In a popular scene from the Netflix series Our Planet, in the “Jungles” episode, a jay-sized bird called the western parotia performs a courting dance in the forests of New Guinea. He bows, shows off fancy footwork, spins and flashes his iridescent yellow throat patch to a potential partner. And watching all this from behind the camera was Northeast Kingdom resident and wildlife cinematographer Matt Aeberhard.
Aeberhard was nominated for an Emmy for that episode, and he has also worked on the new Netflix special Dancing With The Birds. He told VPR’s Mitch Wertlieb he’s been filming wildlife all his working life.
“I’m an incredibly lucky person,” Aeberhard said. “I was trained in Serengeti National Park, mentored by a man called Hugo Van Lawick, who was, I’d say, quietly famous. He was married to Jane Goodall, the famous chimpanzee researcher. And I had this just idyllic early start in wildlife filming where Hugo took me into the Serengeti and taught me about animals and taught me about how to film them creatively.”
In his own career, Aeberhard said he uses a range of camera techniques “you can’t really be taught in a book.”
“Sometimes you have to go into stealth mode and you have to creep through the forest or build [blinds] and be invisible, like a hunter,” he said. “Other times, in the forest, you have to learn to move quickly and smoothly with the animals and learn how to habituate them. You can’t expect to film them unless they are used to you.”
Filming wildlife also takes a lot of time. Aeberhard said for three minutes of screen time, it can take four to five weeks to gather the footage.
“And of course, there’s an enormous team of people behind guys like me who are spending their time researching these different behaviors, figuring out the best times to go, working with the scientists, putting us into the right place,” he said. “And then it’s up to us, the sort of creative people, to figure out, ‘Okay, how am I going to get this image?’”

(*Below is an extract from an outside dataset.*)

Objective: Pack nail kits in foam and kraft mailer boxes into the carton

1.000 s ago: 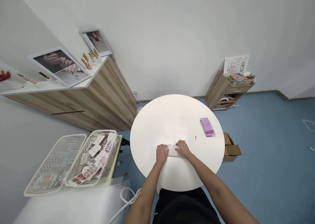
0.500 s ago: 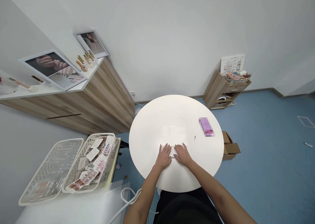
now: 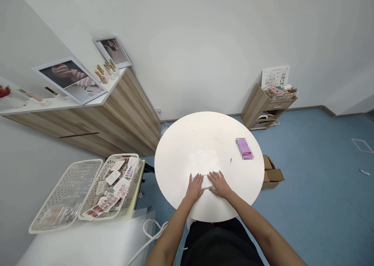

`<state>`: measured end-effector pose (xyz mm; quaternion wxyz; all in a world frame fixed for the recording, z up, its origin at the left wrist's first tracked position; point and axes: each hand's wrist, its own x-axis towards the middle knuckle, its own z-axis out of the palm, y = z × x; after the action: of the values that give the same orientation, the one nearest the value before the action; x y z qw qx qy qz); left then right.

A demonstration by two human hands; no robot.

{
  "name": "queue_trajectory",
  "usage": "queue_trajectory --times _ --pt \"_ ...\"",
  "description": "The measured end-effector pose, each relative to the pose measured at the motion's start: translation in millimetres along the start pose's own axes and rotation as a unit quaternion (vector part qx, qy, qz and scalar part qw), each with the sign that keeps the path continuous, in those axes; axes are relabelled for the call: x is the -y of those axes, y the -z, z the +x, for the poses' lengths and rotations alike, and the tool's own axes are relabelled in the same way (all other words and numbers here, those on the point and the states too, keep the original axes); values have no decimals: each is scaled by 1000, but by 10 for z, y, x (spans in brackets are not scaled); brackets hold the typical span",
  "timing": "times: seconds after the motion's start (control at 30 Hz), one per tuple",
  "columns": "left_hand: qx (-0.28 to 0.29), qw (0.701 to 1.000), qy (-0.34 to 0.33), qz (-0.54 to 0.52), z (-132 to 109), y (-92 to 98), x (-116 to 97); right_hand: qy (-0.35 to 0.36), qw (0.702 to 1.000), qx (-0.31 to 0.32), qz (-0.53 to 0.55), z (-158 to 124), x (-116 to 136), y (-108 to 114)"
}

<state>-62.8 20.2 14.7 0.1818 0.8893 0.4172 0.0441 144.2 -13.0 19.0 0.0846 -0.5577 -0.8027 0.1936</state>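
Both my hands lie flat on a round white table (image 3: 181, 141), near its front edge. My left hand (image 3: 195, 186) and my right hand (image 3: 219, 183) have their fingers stretched out, pressing down on a small clear flat packet (image 3: 206, 181) between them. More clear plastic sheeting (image 3: 203, 159) lies on the table just beyond the hands. A blurred pink object (image 3: 244, 148) rests on the right side of the table.
Two white perforated baskets stand at the left: one (image 3: 62, 198) with clear packets, the other (image 3: 115, 186) with several nail cards. A wooden cabinet (image 3: 117, 114) with framed pictures runs along the left wall. A small wooden shelf (image 3: 263, 104) and cardboard boxes (image 3: 271, 174) stand right of the table.
My hands went from gripping the packet's ends with curled fingers to lying flat on top of it. The view shifted slightly.
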Motion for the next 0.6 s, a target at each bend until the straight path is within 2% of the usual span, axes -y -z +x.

Watch the western parotia's courting dance, as seen in Our Planet, below https://youtu.be/BnLE-G1hVAE">(mobile users, click here for video):
While he said his work is generally safer than, say, driving from his home in Kirby, Vermont to an interview in Colchester the day after a wind and rain storm knocked down trees everywhere, Aeberhard acknowledged there have been some hairy moments.
“We don’t want to be in a position where we’re winding up animals or we’re putting ourselves in unnecessary danger,” he said. “Having said that, there have been some fun moments. I’ve been charged by a silverback gorilla — that is a heart-stopping moment.”

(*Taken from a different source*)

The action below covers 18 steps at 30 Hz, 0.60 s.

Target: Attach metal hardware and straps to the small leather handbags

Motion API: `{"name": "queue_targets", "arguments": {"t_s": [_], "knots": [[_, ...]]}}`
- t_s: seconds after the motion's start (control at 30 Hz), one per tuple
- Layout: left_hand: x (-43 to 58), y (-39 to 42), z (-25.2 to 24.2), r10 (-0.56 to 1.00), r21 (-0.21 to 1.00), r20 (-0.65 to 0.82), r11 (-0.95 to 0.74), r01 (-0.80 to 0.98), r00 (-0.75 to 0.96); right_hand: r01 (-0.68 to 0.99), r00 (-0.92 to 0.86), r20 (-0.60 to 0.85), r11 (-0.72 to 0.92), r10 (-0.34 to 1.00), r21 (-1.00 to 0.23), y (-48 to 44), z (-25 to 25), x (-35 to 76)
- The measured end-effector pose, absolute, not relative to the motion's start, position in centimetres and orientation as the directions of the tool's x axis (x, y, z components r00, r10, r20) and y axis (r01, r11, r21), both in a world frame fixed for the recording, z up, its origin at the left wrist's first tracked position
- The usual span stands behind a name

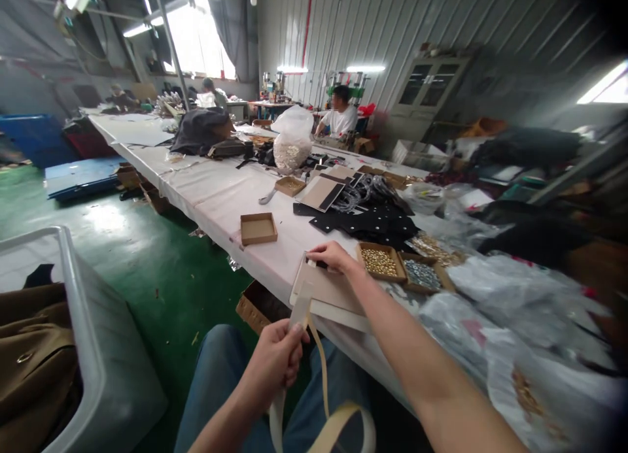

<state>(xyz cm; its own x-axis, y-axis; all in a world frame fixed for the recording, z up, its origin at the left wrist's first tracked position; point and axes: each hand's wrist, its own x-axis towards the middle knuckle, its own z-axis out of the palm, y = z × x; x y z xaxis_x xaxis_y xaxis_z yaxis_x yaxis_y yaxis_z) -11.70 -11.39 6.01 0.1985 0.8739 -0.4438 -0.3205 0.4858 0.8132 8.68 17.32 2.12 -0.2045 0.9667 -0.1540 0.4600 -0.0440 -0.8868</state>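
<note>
My left hand [282, 352] is closed around a long pale tape strip [300, 309]. From there the strip runs up onto a beige panel [338, 289] at the table's near edge. Below the hand, the loose yellowish length hangs and curls over my knees. My right hand [331, 255] rests at the panel's far left corner, its fingers bent and pressed together at the strip's far end. A dark patch shows under those fingers; their exact grip is partly hidden. Beneath the beige panel lies a whitish board [338, 316].
Boxes of gold studs [379, 261] and silver studs [420, 274] sit right of the panel. A cardboard tray [258, 229] lies further left. Black studded pieces [373, 223] are behind, plastic bags [520, 283] at right. A white bin [112, 348] stands left; a person [341, 116] sits across the table.
</note>
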Motion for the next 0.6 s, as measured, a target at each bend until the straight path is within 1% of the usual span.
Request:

Aeberhard said he was with a local tracker, on the trail of the gorilla tracks between Nigeria and Cameroon, and because they weren’t habituated to people, the gorillas knew they were being followed.
“We were coming up through a forest trail into an open area where we our gorillas were, and the big silverback was waiting for us,” he said. “He effectively ambushed us. So as we were coming out into the glade, this huge animal just sprung out and shouted at the top of his voice, screaming.”
Aeberhard added that he and the tracker stopped, and they weren’t attacked.
“All the same, his point was taken: don’t come any closer, and leave us alone,” he said.
From all his on-the-job experience, Aeberhard said he’s concerned about what’s happening to the planet.
“As a person who goes to these last remaining wild places, I often feel like I’m an explorer, but an explorer of planetary diminishment,” he said. “We are cherry picking more and more from less and less and less.”
He added, “This planet is our life support system — the beauty and the abundance we find here keeps us alive. We have to learn these things. We have to relearn these things.”
"As a person who goes to these last remaining wild places, I often feel like I'm an explorer, but an explorer of planetary diminishment." — Wildlife cinematographer Matt Aeberhard
When Aeberhard was in Brazil recently to film river turtles, he said he had to drive 11 hours on a fast road to get to the Amazon rainforest, but 35 years ago, the area that road ran through was all rainforest.
“It’s kind of crazy when you see that,” Aeberhard said. “But there is still hope, and that’s what we have to focus on.”
When he isn’t traveling to far-flung places and witnessing this ongoing change, Aeberhard returns home to the Northeast Kingdom.
“Sometimes when I get back, I just need to soak up some peace and quiet,” he said. “Often, though, I’ve got other jobs to do. We have a woodland lot. I’ve really enjoyed that, in the past few years, looking after a piece of second growth Vermont woodland and promoting good wildlife value in that forest habitat.”
Aeberhard said he also spends time with his wife and two daughters, and together, they see plenty of wildlife right at home: moose, bobcat and birds.
“My children run around like virtual feral animals themselves in the summer, and that’s what I enjoy,” he said.